As a young army officer at the end of World War II, Natalie’s grandfather told her, he had been assigned to guard the contents of a train full of plunder. It was his job to protect the property from looters of all kinds, and he’d failed. More than that, he had looted it himself.
“The Hungarian Gold Train,” Amitai said.
“Yes. He stole the pendant from the train. I asked him why, and he said it reminded him of a girl he knew. Someone he was in love with.”
“It was hers?” Amitai asked.
“No. But she was from Nagyvárad, too. I guess he took it thinking it might have belonged to her or to someone she knew. But it didn’t. He tried to give it to her, but she didn’t want it. And then he just kept it.”
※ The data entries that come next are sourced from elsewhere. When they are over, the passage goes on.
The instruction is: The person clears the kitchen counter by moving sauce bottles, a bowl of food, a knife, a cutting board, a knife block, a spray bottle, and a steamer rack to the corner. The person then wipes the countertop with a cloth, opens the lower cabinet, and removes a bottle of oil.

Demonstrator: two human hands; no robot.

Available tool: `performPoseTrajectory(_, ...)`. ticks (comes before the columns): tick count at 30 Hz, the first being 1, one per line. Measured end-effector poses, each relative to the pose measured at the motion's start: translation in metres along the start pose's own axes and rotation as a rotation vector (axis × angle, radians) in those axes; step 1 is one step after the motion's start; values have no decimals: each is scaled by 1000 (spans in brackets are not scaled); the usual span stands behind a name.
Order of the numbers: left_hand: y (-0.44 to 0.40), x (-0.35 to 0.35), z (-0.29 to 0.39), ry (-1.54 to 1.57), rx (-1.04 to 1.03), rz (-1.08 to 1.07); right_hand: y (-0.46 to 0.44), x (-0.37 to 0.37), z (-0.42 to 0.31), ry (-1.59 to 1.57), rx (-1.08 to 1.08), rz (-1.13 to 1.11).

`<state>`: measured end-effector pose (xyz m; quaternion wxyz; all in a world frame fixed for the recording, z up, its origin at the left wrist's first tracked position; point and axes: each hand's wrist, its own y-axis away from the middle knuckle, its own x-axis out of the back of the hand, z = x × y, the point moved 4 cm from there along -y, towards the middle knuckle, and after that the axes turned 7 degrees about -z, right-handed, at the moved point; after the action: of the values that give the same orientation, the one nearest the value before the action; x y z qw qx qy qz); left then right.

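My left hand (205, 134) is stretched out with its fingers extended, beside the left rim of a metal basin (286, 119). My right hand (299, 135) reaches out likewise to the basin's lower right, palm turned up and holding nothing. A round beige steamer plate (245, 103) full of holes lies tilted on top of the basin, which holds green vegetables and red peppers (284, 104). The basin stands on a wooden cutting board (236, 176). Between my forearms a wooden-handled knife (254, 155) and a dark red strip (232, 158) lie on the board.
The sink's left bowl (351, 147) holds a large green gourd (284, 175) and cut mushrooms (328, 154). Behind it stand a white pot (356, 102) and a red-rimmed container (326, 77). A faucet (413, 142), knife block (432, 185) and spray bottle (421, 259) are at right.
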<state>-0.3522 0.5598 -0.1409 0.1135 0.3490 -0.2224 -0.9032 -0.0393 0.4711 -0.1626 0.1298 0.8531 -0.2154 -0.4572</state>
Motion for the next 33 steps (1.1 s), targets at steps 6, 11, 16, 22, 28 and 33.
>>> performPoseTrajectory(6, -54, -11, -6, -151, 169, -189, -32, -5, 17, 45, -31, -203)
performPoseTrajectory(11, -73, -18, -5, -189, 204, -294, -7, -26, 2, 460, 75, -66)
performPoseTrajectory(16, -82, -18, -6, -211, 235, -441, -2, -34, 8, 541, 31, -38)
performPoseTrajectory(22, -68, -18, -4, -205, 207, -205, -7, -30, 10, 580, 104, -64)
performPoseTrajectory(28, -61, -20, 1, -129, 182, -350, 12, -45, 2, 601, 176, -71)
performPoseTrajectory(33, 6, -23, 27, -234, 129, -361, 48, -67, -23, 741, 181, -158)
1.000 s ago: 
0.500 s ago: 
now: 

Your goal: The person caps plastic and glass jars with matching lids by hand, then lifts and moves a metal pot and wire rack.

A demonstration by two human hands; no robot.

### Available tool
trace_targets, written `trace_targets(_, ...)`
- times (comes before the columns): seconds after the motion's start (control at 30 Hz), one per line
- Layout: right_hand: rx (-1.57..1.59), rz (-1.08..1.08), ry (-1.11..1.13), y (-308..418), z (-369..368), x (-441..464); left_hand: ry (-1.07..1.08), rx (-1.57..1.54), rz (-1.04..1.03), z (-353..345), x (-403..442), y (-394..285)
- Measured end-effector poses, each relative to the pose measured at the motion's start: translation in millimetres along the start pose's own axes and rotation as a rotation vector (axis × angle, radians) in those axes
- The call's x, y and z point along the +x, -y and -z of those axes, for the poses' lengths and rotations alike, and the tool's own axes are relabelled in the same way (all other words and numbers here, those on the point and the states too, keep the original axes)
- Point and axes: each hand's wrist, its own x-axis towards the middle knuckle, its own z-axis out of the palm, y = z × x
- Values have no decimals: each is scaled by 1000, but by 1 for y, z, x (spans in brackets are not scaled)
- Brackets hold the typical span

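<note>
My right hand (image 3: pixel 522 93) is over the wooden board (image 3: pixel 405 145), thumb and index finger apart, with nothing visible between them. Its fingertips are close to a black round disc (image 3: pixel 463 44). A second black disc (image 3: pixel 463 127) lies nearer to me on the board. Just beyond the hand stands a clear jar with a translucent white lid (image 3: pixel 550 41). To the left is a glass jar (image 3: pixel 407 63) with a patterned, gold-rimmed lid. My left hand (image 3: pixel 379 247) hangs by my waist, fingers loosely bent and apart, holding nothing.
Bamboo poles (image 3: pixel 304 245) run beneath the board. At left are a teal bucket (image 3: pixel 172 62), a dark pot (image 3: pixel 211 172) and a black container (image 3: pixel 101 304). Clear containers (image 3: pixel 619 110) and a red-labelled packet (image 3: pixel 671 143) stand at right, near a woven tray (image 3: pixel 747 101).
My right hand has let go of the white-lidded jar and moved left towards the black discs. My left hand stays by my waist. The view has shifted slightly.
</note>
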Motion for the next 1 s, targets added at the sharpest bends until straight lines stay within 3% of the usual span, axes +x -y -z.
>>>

“What happened to the girl?”
“They broke up, and he never saw her again. He told me that he couldn’t bear to die knowing that he’d kept the necklace. He asked me to find out who the necklace had belonged to and to return it for him.”
“And
I
am the one with a thing for lost causes?” Amitai said.
She shook her head. “I know. It’s an almost impossible task.”
“Not just impossible. Also pointless.”
She stiffened, and he reached out a soothing hand. “Forgive me. Sometimes in English I am too blunt.”
“Are you less blunt in Hebrew?” she said.
“No.” He smiled. “But in Hebrew it doesn’t matter. I only meant that even if the woman who owned the necklace did not die during the war, then she is by now anyway dead.”
“I know. But her heirs might not be. Especially if they lived in Budapest. There were many Budapest Jews who survived.”
“Yes, this is true.”
“It’s just … he never asked very much, my grandfather. He took care of everyone around him. My grandmother, my mother. Me. He was generous without ever letting you even notice he was giving you something. He was just a good man who felt like he’d done a terrible thing. And I promised him I’d at least try to fix it.”
“What he did was hardly terrible. If he hadn’t stolen the necklace from the train, it would have been lost like everything else.”
“Yes, but then he wouldn’t have felt like a thief.”
He said, “One theft does not make a man a thief.”
“You know that, and maybe I know that, too. But that’s not the way he saw things.”